报告时间:2022年02月22日 上午(morning)8:30
报告地点:逸夫楼 109
报告人:苏罗: Osolo Ian Raymond
Topic of Report 1: Making images matter more: A Fourier Augmented image captioning transformer
Summary:
Many vision-language models that output natural language, such as image-captioning models, usually use image features merely for grounding the captions and most of the good performance of the model can be attributed to the language model, which does all the heavy lifting. In this report, we propose a method to make the images matter more by using fast Fourier transforms to further breakdown the input features and extract more of their intrinsic salient information, resulting in more detailed yet concise captions. Furthermore, we analyze and provide insight into the use of fast Fourier transform features as alternatives or supplements to regional features for self-attention in image-captioning applications.
Topic of Report 2: An analysis of the use of feed-forward sub-modules in a transformer-based visual-language multimodal environment
Summary :
Transformers have become the go-to architecture when dealing with computer vision and natural language processing deep learning tasks. This is because of their state-of-the-art performance in most of those tasks. The main feature of the transformers to which this good performance has been attributed is the self-attention mechanism. Not much research has gone into investigating whether they are indeed responsible for most of the good performance. In this report, we use image captioning as the choice of application to perform a comprehensive analysis of the effect of replacing the self-attention mechanism with feed-forward layers both for the image encoder and the text decoder. We investigate the effect on the memory usage, and sequence length where our experiments demonstrated many surprising results. This provides a qualitative analysis of the resulting captions, an empirical analysis of the evaluation metrics, and memory usage, providing a practical insight into the effect of this substitution in vision-language tasks while also demonstrating competitive results with the much simpler architecture.

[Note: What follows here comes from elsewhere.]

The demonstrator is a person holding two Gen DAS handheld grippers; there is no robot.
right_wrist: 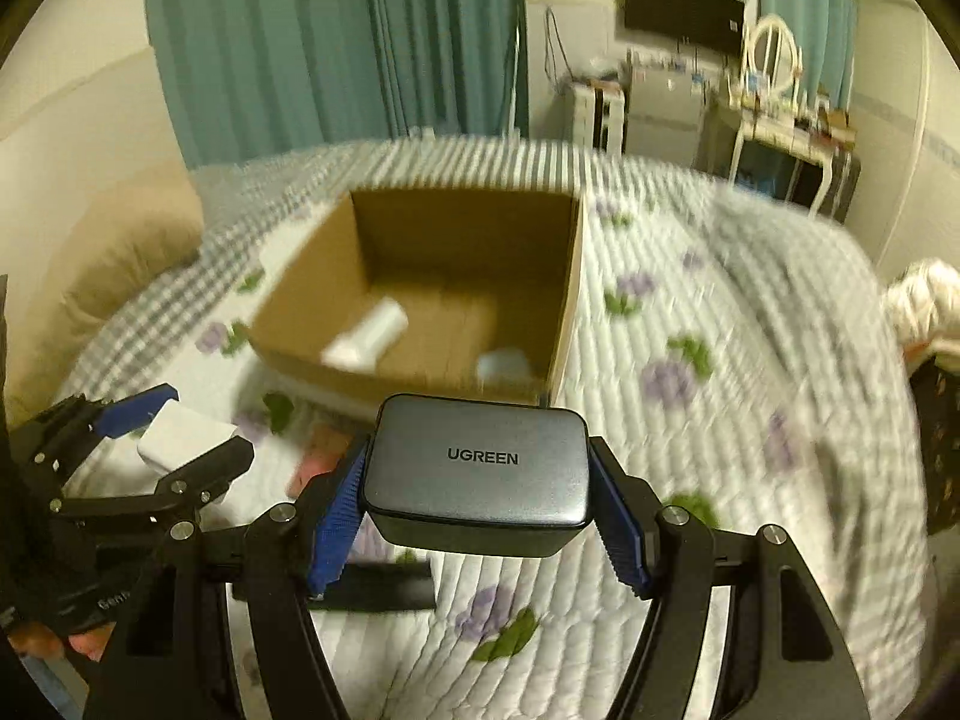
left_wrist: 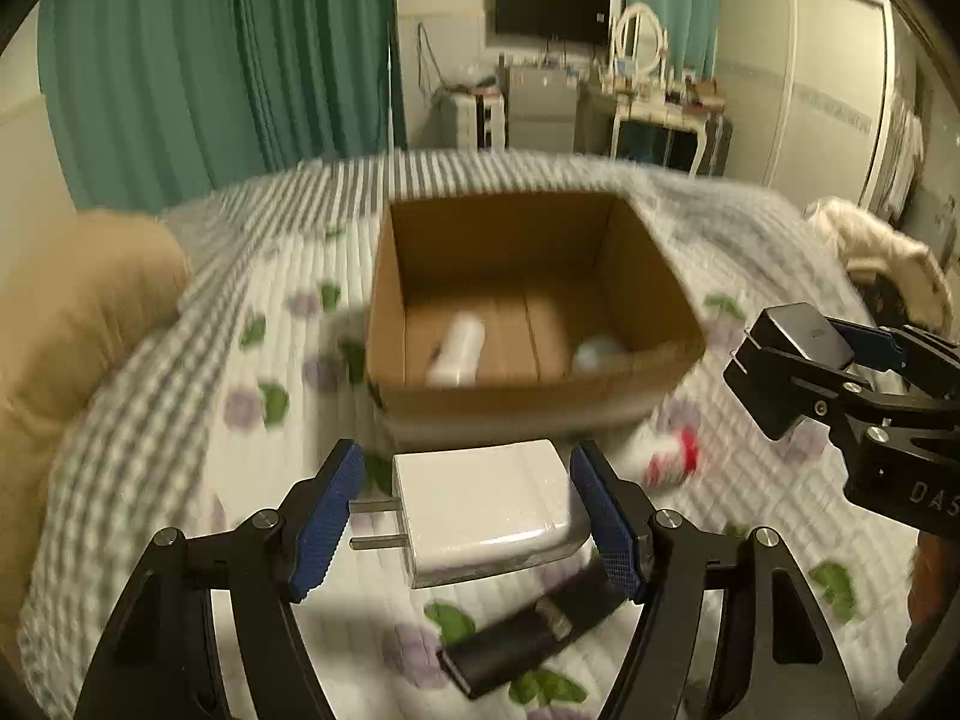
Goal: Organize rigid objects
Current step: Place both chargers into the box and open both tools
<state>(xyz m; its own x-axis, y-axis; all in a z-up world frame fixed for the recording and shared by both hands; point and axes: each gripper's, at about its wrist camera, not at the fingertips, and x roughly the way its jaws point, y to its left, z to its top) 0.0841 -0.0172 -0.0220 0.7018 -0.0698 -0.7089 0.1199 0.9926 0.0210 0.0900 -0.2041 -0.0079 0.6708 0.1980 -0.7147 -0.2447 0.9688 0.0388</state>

Topic of Report 3: A Nonlinear Supervised Discrete Hashing framework for large-scale cross-modal retrieval
Summary :
In cross-modal retrieval, the biggest issue is the large semantic gap that exists between the feature distributions of heterogeneous data. This makes it very difficult to directly compute the relationships between different modalities. In order to bridge the heterogeneous gap, many techniques have been proposed to create an effective common latent common representation between the heterogeneous modalities, which can then be leveraged to bridge the gap so that the common representation can be computed efficiently by using common distance metrics. Some of the shortcomings of current supervised cross-modal hashing methods will be discussed. Then, a novel hashing based cross-modal retrieval method that uses food ingredient retrieval as a proof of concept will be presented.
报告人简介: Osolo Ian Raymond received his BTech degree in Electrical Engineering from Nelson Mandela University, South Africa and the M.Eng. degree in Software Engineering at Central South University, China where he is currently pursuing a PhD degree in Computer Science Application & Technology. He has published papers in reputed ESCI/SCI journals focusing on Image captioning and cross-modal retrieval. His research interests include Machine Learning, specifically, Deep Learning for Computer Vision, Natural Language Processing and Embedded Systems.